_GOAL OF THE EXERCISE_.
Give the listing again character for character, but drop the images.

_SOURCE MATERIAL_.
Segment Open
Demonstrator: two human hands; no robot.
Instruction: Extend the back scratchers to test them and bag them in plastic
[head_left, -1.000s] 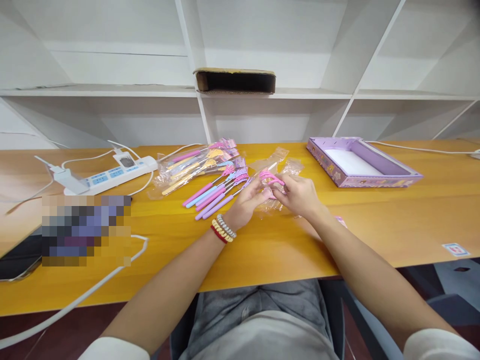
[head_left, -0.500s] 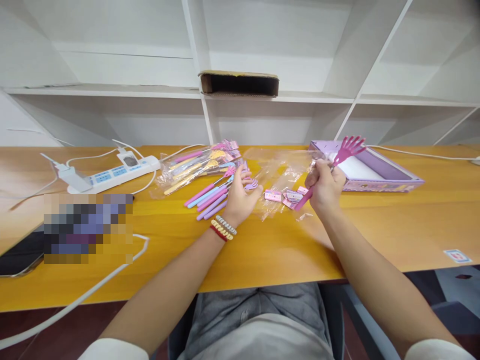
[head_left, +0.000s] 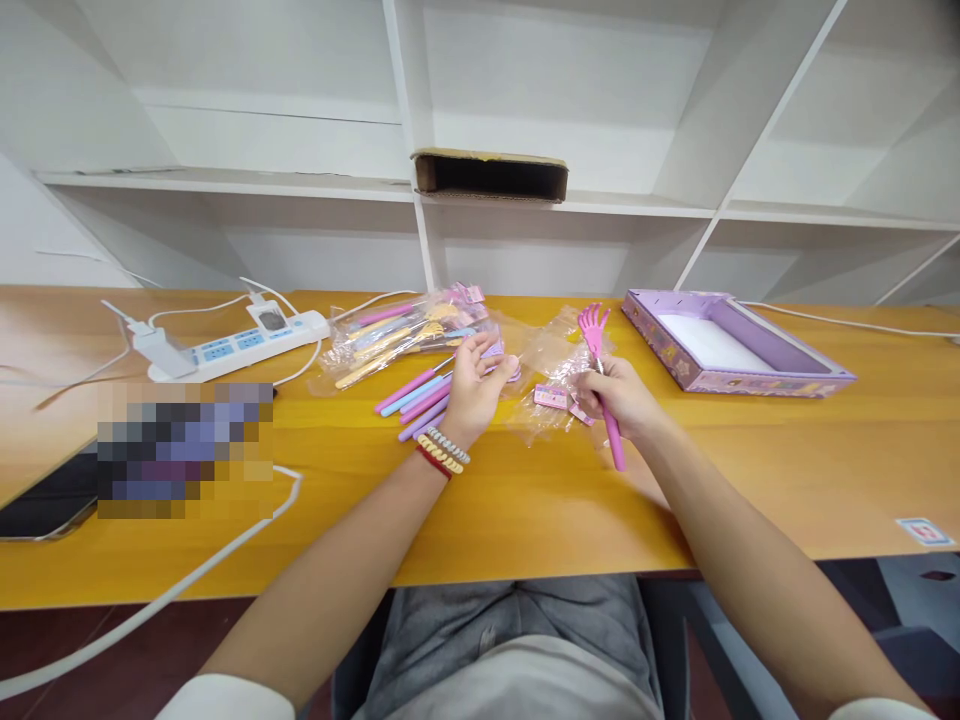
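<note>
In my right hand (head_left: 616, 392) is a pink back scratcher (head_left: 615, 440), its hand-shaped head pointing up and its handle tilted down toward me. My left hand (head_left: 480, 395), fingers stretched and apart, hovers over or rests at the loose back scratchers (head_left: 427, 397) with pink, blue and purple handles; contact is hard to make out. Behind them lie more back scratchers in clear wrappers (head_left: 405, 330). Between my hands, crumpled clear plastic bags (head_left: 551, 350) cover part of the table, with small pink cards (head_left: 551, 397) among them.
A purple open box (head_left: 757, 380) stands at the right. On the left are a white power strip (head_left: 247, 345) with cables and a black phone (head_left: 52, 495), partly blurred out. A cardboard box (head_left: 491, 177) sits on the white shelf (head_left: 637, 208) behind the table.
My right hand has lowered and moved left, bringing the back scratcher more upright and away from the purple box. The clear plastic has shifted with it. My left hand has barely moved.
</note>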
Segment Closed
_EXERCISE SOLUTION_.
Demonstrator: two human hands; no robot.
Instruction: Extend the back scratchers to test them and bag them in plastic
[head_left, -1.000s] 
[head_left, -0.500s] 
[head_left, +0.000s] 
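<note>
In my right hand (head_left: 616, 392) is a pink back scratcher (head_left: 615, 440), its hand-shaped head pointing up and its handle tilted down toward me. My left hand (head_left: 480, 395), fingers stretched and apart, hovers over or rests at the loose back scratchers (head_left: 427, 397) with pink, blue and purple handles; contact is hard to make out. Behind them lie more back scratchers in clear wrappers (head_left: 405, 330). Between my hands, crumpled clear plastic bags (head_left: 551, 350) cover part of the table, with small pink cards (head_left: 551, 397) among them.
A purple open box (head_left: 757, 380) stands at the right. On the left are a white power strip (head_left: 247, 345) with cables and a black phone (head_left: 52, 495), partly blurred out. A cardboard box (head_left: 491, 177) sits on the white shelf (head_left: 637, 208) behind the table.
My right hand has lowered and moved left, bringing the back scratcher more upright and away from the purple box. The clear plastic has shifted with it. My left hand has barely moved.
</note>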

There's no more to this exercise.